# RECORDED DATA
----
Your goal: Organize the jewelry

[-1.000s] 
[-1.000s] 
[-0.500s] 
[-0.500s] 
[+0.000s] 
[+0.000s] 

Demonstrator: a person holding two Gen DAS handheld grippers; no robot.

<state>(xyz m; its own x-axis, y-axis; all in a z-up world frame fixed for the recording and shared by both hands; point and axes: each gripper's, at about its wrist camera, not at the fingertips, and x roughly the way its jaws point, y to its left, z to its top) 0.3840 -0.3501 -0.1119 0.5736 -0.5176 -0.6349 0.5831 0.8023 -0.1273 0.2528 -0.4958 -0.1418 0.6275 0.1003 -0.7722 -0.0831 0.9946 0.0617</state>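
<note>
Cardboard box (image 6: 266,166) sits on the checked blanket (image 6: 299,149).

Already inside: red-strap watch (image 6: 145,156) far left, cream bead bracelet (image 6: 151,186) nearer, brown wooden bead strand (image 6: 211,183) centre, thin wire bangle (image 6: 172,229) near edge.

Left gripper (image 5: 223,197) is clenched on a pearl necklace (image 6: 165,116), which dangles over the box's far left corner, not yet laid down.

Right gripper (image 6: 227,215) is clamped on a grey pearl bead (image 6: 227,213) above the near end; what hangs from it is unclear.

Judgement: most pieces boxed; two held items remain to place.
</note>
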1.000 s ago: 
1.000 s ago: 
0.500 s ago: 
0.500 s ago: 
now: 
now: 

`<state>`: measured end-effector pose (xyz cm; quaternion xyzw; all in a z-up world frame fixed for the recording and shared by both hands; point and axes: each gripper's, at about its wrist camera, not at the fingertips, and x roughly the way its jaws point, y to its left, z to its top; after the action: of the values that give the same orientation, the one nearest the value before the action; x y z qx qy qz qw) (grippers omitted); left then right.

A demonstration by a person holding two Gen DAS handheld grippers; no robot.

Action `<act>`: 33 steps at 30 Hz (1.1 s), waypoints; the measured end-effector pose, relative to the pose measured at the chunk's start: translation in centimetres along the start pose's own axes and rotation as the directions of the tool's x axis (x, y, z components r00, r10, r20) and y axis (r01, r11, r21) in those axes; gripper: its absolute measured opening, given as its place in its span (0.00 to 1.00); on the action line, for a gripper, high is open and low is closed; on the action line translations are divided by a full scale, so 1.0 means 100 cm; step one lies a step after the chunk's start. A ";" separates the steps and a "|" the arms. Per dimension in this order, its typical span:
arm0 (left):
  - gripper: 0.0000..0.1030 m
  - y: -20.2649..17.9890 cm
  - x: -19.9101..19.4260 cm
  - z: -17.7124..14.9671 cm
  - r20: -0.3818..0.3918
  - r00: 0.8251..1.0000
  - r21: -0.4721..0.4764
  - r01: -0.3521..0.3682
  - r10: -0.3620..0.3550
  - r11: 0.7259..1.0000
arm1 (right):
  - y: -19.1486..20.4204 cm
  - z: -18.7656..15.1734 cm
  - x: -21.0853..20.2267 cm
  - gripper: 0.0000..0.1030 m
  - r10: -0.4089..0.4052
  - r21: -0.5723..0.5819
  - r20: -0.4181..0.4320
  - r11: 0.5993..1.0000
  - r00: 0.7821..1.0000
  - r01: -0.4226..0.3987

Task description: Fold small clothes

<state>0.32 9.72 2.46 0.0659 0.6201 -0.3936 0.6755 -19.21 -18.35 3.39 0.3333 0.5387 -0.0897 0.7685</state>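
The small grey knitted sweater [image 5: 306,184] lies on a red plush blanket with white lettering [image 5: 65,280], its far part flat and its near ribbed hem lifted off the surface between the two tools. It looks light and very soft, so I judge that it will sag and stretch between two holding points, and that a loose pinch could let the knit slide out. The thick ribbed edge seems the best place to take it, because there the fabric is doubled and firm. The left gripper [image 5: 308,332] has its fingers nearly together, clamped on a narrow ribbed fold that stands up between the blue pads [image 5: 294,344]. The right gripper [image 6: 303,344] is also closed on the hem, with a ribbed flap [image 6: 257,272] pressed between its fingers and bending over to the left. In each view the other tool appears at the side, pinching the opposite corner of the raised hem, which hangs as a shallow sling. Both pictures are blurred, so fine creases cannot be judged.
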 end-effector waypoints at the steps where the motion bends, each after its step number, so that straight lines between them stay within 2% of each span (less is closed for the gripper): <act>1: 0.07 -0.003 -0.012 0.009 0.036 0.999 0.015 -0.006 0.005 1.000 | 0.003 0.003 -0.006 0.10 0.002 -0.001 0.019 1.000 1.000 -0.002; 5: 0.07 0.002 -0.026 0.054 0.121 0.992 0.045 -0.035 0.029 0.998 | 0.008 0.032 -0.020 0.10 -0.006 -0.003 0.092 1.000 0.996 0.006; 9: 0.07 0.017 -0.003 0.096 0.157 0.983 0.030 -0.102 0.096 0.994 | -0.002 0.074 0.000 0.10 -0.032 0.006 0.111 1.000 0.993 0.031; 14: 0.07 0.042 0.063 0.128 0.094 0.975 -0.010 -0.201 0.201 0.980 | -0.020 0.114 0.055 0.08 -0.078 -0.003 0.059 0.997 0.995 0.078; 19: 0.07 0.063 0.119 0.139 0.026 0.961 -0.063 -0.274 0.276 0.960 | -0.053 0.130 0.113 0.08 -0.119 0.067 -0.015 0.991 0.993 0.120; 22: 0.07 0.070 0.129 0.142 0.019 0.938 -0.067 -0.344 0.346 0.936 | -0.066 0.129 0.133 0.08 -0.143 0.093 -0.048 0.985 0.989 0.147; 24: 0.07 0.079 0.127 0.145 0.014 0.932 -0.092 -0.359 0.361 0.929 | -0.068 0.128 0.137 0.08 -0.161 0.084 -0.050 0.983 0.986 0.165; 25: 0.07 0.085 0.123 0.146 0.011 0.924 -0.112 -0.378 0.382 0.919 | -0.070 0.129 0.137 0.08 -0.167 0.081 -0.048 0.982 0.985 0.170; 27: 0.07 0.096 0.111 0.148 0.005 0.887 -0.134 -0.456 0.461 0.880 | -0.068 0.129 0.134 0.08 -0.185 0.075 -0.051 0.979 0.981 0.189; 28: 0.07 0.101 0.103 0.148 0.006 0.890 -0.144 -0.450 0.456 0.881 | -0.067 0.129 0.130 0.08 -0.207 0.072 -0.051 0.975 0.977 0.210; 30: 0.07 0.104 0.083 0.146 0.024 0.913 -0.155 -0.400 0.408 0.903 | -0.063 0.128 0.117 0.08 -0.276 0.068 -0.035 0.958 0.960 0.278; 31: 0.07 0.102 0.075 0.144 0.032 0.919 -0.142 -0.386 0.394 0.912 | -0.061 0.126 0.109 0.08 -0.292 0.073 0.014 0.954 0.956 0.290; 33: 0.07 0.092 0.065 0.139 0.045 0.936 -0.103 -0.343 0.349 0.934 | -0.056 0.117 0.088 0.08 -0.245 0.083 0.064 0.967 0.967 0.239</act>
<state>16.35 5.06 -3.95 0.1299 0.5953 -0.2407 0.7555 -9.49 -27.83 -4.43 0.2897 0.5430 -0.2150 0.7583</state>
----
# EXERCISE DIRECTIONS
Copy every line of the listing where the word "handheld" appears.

# SOLUTION TO THIS EXERCISE
Demonstrator: a person holding two Gen DAS handheld grippers; no robot.
A demonstration by a person holding two Gen DAS handheld grippers; no robot.

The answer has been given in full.